Charles Hedley (27 February 1862 – 14 September 1926) was a naturalist, specifically a malacologist. Born in Britain, he spent most of his life in Australia. He was the winner of the 1925 Clarke Medal.

Early life
Hedley was born in the vicarage at Masham, Yorkshire, England, the son of the Rev. Canon Thomas Hedley and his wife Mary, née Bush. On account of delicate health Hedley had only two years at Eastbourne College, but his education was continued by his father, a fellow of Trinity College, Cambridge.  He was mainly educated in the south of France; from boyhood he collected mollusc shells, and was greatly influenced by a French work on molluscan anatomy. In France he met George French Angas who gave him a letter of introduction to Dr. George Bennett of Sydney.

Exploring in Oceania
In 1881 Hedley went to New Zealand and in September 1882 to Sydney. He was suffering from asthma and after trying the dry interior found he was in better health when near the sea. He took up an oyster lease at Moreton Bay, Queensland, and then tried fruit-growing at Boyne Island, Port Curtis. His first published paper, "Uses of Some Queensland Plants", was published in the Proceedings of the Royal Society of Queensland in 1888, and in the same year he came to Brisbane. He did some voluntary work for the Queensland museum and on 1 January 1889 was appointed a supernumerary officer of it. In July he became honorary secretary of the Royal Society of Queensland, and in 1890, at the invitation of the administrator, Sir William Macgregor, he visited New Guinea, did some exploring, and made important collections. He was much interested in the natural history of New Guinea, but he contracted fever, and towards the end of 1890 he went to Sydney.

Study of molluscs
Hedley made Sydney his home for the rest of his life. In April 1891 he joined the Australian Museum staff as assistant in charge of land shells, and about five years later was appointed conchologist. Early in 1896 the local committee of the "Funafuti Coral Reef Boring Expedition of the Royal Society" (London) suggested to the trustees of the Australian museum that one of their officers should accompany the expedition, and Hedley was selected. He left in May, and during his stay on Funafuti made an interesting collection, particularly of Invertebrate and Ethnological objects. The descriptions of these were published in Memoir III of the Australian Museum Sydney between 1896 and 1900. Hedley himself was responsible for the "General Account of the Atoll of Funafuti", "The Ethnology of Funafuti" and "The Mollusca of Funafuti". In 1901 with Ernest Clayton Andrews Hedley examined the Queensland coast and Great Barrier Reef. He also contributed two articles in 1902 and 1903 on the "Mollusca" included in the Scientific Results of the Trawling Expedition of H.M.C.S. "Thetis", published as Memoir IV of the Australian Museum Sydney. Hedley collaborated with Professor William A. Haswell and Sir Joseph Verco in investigating the continental shelf and co-operated with the Commonwealth Advisory Council of Science and Industry.

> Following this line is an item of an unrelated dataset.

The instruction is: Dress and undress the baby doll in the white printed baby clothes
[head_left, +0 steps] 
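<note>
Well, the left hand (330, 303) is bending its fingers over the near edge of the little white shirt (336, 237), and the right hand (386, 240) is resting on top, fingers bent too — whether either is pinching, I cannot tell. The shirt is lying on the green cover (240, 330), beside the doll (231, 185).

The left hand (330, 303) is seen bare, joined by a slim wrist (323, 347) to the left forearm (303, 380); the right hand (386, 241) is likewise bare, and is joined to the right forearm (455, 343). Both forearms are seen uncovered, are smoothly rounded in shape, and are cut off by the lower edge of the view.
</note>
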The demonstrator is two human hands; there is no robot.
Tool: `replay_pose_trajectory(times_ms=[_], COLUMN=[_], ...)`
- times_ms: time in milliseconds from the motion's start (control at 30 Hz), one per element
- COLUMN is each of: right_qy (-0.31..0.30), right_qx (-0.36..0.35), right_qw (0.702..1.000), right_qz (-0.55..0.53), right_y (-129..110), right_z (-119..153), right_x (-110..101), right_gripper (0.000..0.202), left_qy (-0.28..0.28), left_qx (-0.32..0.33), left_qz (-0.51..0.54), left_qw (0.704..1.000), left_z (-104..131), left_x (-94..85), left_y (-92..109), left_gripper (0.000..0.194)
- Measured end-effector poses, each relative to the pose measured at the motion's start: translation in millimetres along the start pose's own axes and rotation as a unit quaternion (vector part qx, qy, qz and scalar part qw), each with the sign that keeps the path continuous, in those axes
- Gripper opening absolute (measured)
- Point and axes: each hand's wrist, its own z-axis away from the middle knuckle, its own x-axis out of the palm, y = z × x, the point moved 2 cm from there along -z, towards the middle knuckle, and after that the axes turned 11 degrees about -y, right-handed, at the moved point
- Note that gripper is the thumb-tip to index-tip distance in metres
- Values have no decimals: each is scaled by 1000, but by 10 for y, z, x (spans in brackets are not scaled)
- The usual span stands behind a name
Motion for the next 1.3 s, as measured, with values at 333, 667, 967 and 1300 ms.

Further travel and Australian Museum
Hedley was a keen explorer and visited most of the coast of eastern Australia, and the Gulf of Carpentaria, New Guinea, New Caledonia, and the Ellice Group. In later life he visited Canada and Alaska (1922), and Africa (1925). His chief interest was in the study of the Great Barrier Reef. He had become assistant curator of the Australian museum in 1908 and in 1920 he succeeded Robert Etheridge, Junior as principal keeper of collections. During this time he worked with Joyce Allan, from whom he obtained illustrations for his scientific papers. He resigned in 1925 to become scientific director of the Great Barrier Reef Investigation Committee. Between April and August 1926 he was supervising the sinking of a bore on Michaelmas Reef near Cairns, and he returned to Sydney in August intending to visit Japan in connexion with the third Pan-Pacific Science Congress. Not being well he decided to abandon the journey, and though it was hoped that a rest would restore his health, he died suddenly on 14 September 1926. He married and left a widow and an adopted daughter.

Awards and achievements
Hedley was on the council of the Linnean Society of New South Wales from 1897 to 1924 and was president from 1909 to 1911; he was on the council for 16 years of the Royal Society of New South Wales and was president in 1914; he was a vice-president of the Malacological Society of London from 1923. He was awarded the David Syme prize in 1916, and in 1925 received the Clarke Medal from the Royal Society of New South Wales. A man of invariable courtesy and kindliness, held in the highest regard by contemporary scientists, his knowledge was always at the disposal of younger naturalists and visiting scientists. His work, and especially in regard to the zoo-geographical history of the Pacific Ocean, gave him a high place among Australian zoologists. Hedley was the only man on the management committee of The Women's Co-operative Silk Growing and Industrial Association of New South Wales Limited, set up in 1893 with the aim of establishing a silk growing industry in New South Wales. A list of 156 published research papers written by Hedley, and 15 in association with others, was printed in 1924.

Bibliography 
 Hedley C. 1892. Art. XVIII.—An Enumeration of the Janellidae. Transactions and Proceedings of the Royal Society of New Zealand, Volume 25, pages 156–162.
 1896-1900 The atoll of Funafuti, Ellice group: its zoology, botany, ethnology, and general structure based on collections made by Mr. Charles Hedley, of the Australian museum, Sydney, N.S.W. Sydney. - Parts written by Charles Hedley include:
 Hedley C. 1896. Part I. - I. General account of the atoll of Funafuti. 1-72.
 Hedley C. 1897. Part IV. - XI. The Ethnology of Funafuti" and "The Mollusca of Funafuti. 227-306.
 Hedley C. 1899. Part VII. - XVII. The Mollusca of Funafuti Part I. 395-488.
 Hedley C. 1899. Part VIII. - XVIII. The Mollusca of Funafuti Part II. 489-511.
 Hedley C. 1899. Part IX. - XVII. The Mollusca of Funafuti (Supplement). 547-570.
 Hedley C. 1905. Art. XVI.—Results of Dredging on the Continental Shelf of New Zealand. Webster, W. H., Volume 38, 68-76.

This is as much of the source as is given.